TASK PROMPT
Your output should consist of every record, copied exactly.

SUPPLIED ENTRIES
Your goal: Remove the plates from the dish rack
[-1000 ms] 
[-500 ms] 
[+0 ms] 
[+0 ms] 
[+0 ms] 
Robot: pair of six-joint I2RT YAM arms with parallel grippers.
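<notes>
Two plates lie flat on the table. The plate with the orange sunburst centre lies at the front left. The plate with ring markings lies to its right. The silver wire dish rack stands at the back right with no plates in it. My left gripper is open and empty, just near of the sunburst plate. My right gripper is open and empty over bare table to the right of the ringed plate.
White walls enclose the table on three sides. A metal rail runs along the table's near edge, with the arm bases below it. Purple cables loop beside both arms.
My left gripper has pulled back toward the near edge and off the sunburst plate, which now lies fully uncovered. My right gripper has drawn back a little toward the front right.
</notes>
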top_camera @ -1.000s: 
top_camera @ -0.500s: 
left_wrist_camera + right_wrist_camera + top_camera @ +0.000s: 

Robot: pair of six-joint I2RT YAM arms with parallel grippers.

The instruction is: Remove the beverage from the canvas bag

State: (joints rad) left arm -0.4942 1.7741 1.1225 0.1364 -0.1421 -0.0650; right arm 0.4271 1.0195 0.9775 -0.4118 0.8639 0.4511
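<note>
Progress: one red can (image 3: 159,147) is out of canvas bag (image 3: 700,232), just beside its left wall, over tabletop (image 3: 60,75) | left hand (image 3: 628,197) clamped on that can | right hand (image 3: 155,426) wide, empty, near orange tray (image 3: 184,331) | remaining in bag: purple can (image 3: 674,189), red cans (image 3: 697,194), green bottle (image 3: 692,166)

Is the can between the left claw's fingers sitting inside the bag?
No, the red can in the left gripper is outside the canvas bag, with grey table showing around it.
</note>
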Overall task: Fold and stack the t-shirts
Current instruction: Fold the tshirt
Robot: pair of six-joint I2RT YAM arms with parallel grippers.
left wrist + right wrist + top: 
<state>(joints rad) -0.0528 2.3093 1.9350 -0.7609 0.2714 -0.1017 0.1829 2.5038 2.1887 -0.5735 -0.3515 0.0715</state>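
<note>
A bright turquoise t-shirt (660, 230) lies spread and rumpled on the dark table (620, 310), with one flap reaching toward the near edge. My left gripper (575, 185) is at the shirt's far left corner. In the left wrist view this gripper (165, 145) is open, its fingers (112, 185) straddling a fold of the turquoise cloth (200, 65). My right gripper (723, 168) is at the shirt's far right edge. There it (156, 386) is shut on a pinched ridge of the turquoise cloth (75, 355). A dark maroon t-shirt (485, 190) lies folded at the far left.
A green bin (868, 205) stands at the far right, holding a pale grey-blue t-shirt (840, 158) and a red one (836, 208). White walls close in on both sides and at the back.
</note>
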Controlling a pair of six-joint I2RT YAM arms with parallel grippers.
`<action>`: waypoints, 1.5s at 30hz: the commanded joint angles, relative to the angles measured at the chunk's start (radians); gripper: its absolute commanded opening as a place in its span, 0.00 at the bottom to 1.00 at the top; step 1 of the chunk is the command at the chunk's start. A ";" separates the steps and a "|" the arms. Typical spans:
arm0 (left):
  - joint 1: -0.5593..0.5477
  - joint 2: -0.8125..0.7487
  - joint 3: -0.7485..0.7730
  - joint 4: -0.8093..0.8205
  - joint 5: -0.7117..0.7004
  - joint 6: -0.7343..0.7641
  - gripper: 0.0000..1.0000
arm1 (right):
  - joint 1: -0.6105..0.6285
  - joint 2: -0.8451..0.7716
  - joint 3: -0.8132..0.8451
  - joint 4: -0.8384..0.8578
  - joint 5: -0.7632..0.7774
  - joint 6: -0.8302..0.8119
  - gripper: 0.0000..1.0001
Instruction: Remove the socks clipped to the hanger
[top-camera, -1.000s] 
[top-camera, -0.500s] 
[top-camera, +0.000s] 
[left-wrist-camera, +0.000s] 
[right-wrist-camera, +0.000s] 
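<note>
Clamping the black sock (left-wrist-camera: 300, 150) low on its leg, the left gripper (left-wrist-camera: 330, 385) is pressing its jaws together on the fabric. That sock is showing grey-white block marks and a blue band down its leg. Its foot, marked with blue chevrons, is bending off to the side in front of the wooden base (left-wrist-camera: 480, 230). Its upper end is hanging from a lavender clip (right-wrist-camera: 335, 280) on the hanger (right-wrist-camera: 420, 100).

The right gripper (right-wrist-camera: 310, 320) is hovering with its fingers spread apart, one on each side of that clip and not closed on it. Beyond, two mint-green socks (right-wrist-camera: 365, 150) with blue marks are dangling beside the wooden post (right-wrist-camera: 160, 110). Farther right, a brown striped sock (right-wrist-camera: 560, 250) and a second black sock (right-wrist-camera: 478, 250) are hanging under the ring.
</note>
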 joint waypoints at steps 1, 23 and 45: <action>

REPLY TO THE EXERCISE
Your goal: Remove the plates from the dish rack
[-1000 ms] 
[-500 ms] 
[+0 ms] 
[+0 ms] 
[+0 ms] 
Robot: pair of six-joint I2RT YAM arms with parallel grippers.
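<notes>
Two plates lie flat on the table. The plate with the orange sunburst centre lies at the front left. The plate with ring markings lies to its right. The silver wire dish rack stands at the back right with no plates in it. My left gripper is open and empty, just near of the sunburst plate. My right gripper is open and empty over bare table to the right of the ringed plate.
White walls enclose the table on three sides. A metal rail runs along the table's near edge, with the arm bases below it. Purple cables loop beside both arms.
My left gripper has pulled back toward the near edge and off the sunburst plate, which now lies fully uncovered. My right gripper has drawn back a little toward the front right.
</notes>
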top_camera @ -1.000s: 
top_camera @ -0.500s: 
left_wrist_camera + right_wrist_camera + top_camera @ +0.000s: 

Robot: pair of six-joint I2RT YAM arms with parallel grippers.

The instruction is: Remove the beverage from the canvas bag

State: (joints rad) left arm -0.4942 1.7741 1.1225 0.1364 -0.1421 -0.0650; right arm 0.4271 1.0195 0.9775 -0.4118 0.8639 0.4511
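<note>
Progress: one red can (image 3: 159,147) is out of canvas bag (image 3: 700,232), just beside its left wall, over tabletop (image 3: 60,75) | left hand (image 3: 628,197) clamped on that can | right hand (image 3: 155,426) wide, empty, near orange tray (image 3: 184,331) | remaining in bag: purple can (image 3: 674,189), red cans (image 3: 697,194), green bottle (image 3: 692,166)

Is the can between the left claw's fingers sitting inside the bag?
No, the red can in the left gripper is outside the canvas bag, with grey table showing around it.
</note>
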Overall task: Fold and stack the t-shirts
Current instruction: Fold the tshirt
Robot: pair of six-joint I2RT YAM arms with parallel grippers.
left wrist + right wrist + top: 
<state>(joints rad) -0.0528 2.3093 1.9350 -0.7609 0.2714 -0.1017 0.1829 2.5038 2.1887 -0.5735 -0.3515 0.0715</state>
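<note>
A bright turquoise t-shirt (660, 230) lies spread and rumpled on the dark table (620, 310), with one flap reaching toward the near edge. My left gripper (575, 185) is at the shirt's far left corner. In the left wrist view this gripper (165, 145) is open, its fingers (112, 185) straddling a fold of the turquoise cloth (200, 65). My right gripper (723, 168) is at the shirt's far right edge. There it (156, 386) is shut on a pinched ridge of the turquoise cloth (75, 355). A dark maroon t-shirt (485, 190) lies folded at the far left.
A green bin (868, 205) stands at the far right, holding a pale grey-blue t-shirt (840, 158) and a red one (836, 208). White walls close in on both sides and at the back.
</note>
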Controlling a pair of six-joint I2RT YAM arms with parallel grippers.
`<action>`: waypoints, 1.5s at 30hz: the commanded joint angles, relative to the angles measured at the chunk's start (radians); gripper: its absolute commanded opening as a place in its span, 0.00 at the bottom to 1.00 at the top; step 1 of the chunk is the command at the chunk's start. A ";" separates the steps and a "|" the arms. Typical spans:
arm0 (left):
  - joint 1: -0.5593..0.5477
  - joint 2: -0.8125..0.7487
  - joint 3: -0.7485..0.7730
  - joint 4: -0.8093..0.8205
  - joint 5: -0.7117..0.7004
  - joint 6: -0.7343..0.7641
  - gripper: 0.0000..1.0000
arm1 (right):
  - joint 1: -0.6105..0.6285
  - joint 2: -0.8451..0.7716
  - joint 3: -0.8132..0.8451
  - joint 4: -0.8384..0.8578
  - joint 5: -0.7632..0.7774
  - joint 6: -0.8302..0.8119
  - gripper: 0.0000..1.0001
Instruction: Remove the socks clipped to the hanger
[top-camera, -1.000s] 
[top-camera, -0.500s] 
[top-camera, +0.000s] 
[left-wrist-camera, +0.000s] 
[right-wrist-camera, +0.000s] 
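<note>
Clamping the black sock (left-wrist-camera: 300, 150) low on its leg, the left gripper (left-wrist-camera: 330, 385) is pressing its jaws together on the fabric. That sock is showing grey-white block marks and a blue band down its leg. Its foot, marked with blue chevrons, is bending off to the side in front of the wooden base (left-wrist-camera: 480, 230). Its upper end is hanging from a lavender clip (right-wrist-camera: 335, 280) on the hanger (right-wrist-camera: 420, 100).

The right gripper (right-wrist-camera: 310, 320) is hovering with its fingers spread apart, one on each side of that clip and not closed on it. Beyond, two mint-green socks (right-wrist-camera: 365, 150) with blue marks are dangling beside the wooden post (right-wrist-camera: 160, 110). Farther right, a brown striped sock (right-wrist-camera: 560, 250) and a second black sock (right-wrist-camera: 478, 250) are hanging under the ring.
</note>
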 joint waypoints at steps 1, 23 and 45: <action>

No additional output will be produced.